Hronis v Body Corporate for Malibu CTS 22174[2022] QCATA 187

QUEENSLAND CIVIL AND ADMINISTRATIVE TRIBUNAL

CITATION:

Hronis v Body Corporate for Malibu CTS 22174 & Anor [2022] QCATA 187

PARTIES:

Nicholas Hronis

(applicant/appellant)

v

Body Corporate for Malibu CTS 22174

(first respondent)

MAVIS CHANDLER

(second respondent)

APPLICATION NO/S:

APL067-22

MATTER TYPE:

Appeals

DELIVERED ON:

22 December 2022

HEARING DATE:

On the papers

HEARD AT:

Brisbane

DECISION OF:

Senior Member Brown

ORDERS:

  1. The application to extend time is refused.
  2. The appeal is dismissed.

CATCHWORDS:

APPEAL AND NEW TRIAL – PROCEDURE – QUEENSLAND – TIME FOR APPEAL – EXTENSION OF TIME – WHEN REFUSED – application to extend time to file appeal – factors determining when Tribunal may extend a time limit include the length of delay, adequacy of explanation, merits, prejudice, and the interests of justice – applicant's familiarity with tribunal proceedings – whether applicant demonstrated difficulty in obtaining legal assistance – length of delay – consideration  of the efficient and effective functioning of the Tribunal – whether circumstances sufficiently meritorious to permit extending time to file appeal

Body Corporate and Community Management Act 1997 (Qld), s 159, s 290(1), Schedule 6

Body Corporate and Community Management (Standard Module) Regulation 2020, s 184, s 187

Queensland Civil and Administrative Tribunal Act 2009 (Qld), s 61(1)(a), s 61(3)

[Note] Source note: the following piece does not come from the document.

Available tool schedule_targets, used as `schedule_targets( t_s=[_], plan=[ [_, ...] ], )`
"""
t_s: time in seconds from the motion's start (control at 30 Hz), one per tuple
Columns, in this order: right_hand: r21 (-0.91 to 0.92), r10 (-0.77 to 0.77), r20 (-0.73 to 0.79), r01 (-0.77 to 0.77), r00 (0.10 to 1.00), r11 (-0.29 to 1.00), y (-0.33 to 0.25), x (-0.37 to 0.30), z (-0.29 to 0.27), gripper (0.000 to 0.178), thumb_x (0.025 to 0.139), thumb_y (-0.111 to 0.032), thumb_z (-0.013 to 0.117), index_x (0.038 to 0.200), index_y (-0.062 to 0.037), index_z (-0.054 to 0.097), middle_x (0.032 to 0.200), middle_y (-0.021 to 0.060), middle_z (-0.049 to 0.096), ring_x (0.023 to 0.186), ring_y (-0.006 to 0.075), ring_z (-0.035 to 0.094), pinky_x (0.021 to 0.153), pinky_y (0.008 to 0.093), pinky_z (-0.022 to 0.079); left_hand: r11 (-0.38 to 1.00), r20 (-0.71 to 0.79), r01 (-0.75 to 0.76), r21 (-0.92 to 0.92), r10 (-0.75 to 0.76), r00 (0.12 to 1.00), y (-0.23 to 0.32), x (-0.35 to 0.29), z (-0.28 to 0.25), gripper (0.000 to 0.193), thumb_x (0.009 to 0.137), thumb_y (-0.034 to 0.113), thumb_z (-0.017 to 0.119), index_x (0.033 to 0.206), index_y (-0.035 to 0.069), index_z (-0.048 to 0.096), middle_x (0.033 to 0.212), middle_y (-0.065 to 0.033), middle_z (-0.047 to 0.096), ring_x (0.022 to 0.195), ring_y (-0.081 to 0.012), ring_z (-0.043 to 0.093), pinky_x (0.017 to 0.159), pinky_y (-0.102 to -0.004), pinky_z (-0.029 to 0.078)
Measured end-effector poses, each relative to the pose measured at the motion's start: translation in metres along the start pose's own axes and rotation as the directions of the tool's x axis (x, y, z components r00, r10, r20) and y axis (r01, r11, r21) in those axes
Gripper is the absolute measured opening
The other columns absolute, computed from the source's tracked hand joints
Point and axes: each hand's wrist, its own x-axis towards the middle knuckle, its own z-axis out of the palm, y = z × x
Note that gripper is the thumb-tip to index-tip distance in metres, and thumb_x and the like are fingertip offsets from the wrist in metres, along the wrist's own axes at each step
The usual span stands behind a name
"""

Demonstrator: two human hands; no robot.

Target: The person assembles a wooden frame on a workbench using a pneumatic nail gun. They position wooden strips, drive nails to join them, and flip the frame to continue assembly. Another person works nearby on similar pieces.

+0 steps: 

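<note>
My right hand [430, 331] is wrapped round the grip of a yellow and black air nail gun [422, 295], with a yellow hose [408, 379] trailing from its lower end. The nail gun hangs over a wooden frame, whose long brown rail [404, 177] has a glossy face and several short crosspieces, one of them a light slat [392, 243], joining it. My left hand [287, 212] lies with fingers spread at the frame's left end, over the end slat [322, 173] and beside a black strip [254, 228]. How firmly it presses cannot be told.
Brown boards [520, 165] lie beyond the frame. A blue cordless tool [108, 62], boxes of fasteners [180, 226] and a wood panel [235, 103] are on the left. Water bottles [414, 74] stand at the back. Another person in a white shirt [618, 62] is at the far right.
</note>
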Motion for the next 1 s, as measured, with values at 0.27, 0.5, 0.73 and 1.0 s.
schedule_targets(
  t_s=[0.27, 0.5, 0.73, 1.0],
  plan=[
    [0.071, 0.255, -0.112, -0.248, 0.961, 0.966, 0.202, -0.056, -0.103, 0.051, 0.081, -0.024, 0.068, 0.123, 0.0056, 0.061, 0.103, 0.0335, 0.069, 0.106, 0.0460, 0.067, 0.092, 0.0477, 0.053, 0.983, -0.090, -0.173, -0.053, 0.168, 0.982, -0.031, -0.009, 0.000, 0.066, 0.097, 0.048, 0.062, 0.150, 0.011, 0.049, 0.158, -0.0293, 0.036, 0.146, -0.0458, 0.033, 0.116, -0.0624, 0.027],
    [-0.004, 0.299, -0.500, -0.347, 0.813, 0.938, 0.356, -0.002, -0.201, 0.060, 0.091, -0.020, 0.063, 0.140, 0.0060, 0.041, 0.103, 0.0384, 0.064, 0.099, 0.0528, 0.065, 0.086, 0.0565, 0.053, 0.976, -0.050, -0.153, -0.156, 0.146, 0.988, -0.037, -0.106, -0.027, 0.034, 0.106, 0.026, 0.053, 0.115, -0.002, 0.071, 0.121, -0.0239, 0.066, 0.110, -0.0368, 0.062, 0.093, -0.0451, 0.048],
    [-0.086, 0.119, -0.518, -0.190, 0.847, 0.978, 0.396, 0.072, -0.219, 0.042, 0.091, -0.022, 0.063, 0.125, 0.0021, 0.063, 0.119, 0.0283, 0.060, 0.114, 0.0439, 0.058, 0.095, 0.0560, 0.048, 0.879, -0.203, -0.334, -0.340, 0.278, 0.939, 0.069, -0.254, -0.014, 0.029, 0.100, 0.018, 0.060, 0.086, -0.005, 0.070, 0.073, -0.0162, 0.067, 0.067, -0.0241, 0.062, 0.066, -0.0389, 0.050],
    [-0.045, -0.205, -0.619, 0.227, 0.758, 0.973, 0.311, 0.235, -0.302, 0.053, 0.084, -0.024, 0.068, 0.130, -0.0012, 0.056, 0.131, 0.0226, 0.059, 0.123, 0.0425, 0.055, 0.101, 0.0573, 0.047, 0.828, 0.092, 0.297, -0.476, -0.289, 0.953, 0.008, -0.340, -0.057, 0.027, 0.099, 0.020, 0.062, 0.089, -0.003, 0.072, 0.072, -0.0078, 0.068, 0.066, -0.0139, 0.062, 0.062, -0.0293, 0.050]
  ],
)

Alternatively WWM & S Pty Ltd t/a Vine 21 v Fenwicks Suppliers Pty Ltd [2016] QCATA 63

Harper Property Builders Pty Ltd v Queensland Building and Construction Commission [2018] QCATA 70

APPEARANCES &

REPRESENTATION:

This matter was heard and determined on the papers pursuant to s 32 of the Queensland Civil and Administrative Tribunal Act 2009 (Qld)

REASONS FOR DECISION

  1. [1]
    On 28 January 2022 an adjudicator appointed by the Commissioner for Body Corporate and Community Management dismissed an application by the applicant seeking orders relating to what the applicant said was encroachment on common property by the second respondent, another lot owner in the scheme. 
  2. [2]
    On 28 March 2022 the applicant filed an application to appeal the adjudicator’s decision.
  3. [3]
    An appeal to the appeal tribunal against a decision by an adjudicator must be started within 6 weeks after the aggrieved person receives a copy of the order appealed against.[1] The appellant received the adjudicator’s decision on 28 January 2022. The appeal was required to have been filed by 14 March 2022.
  4. [4]
    On 28 March 2022 the applicant filed an application to extend the time to commence the appeal. It is appropriate to set out in full the applicant’s reasons for seeking the extension of time:

I am requesting an extension of the 6 week time period allowed for appealing in QCAT an adjudicators order from the Office of the BCCM, adjudicators order 1487-2020 was made on 22 January 2022 and is attached as part of my appeal.

The reasons for my request is that I do not have an understanding of these complex matters, the laws and the processes.

I have been represented by Mahoneys Lawyers and now Oracle Law on all communications and matters with the Body Corporate for Malibu CTS 22174 over the past two years.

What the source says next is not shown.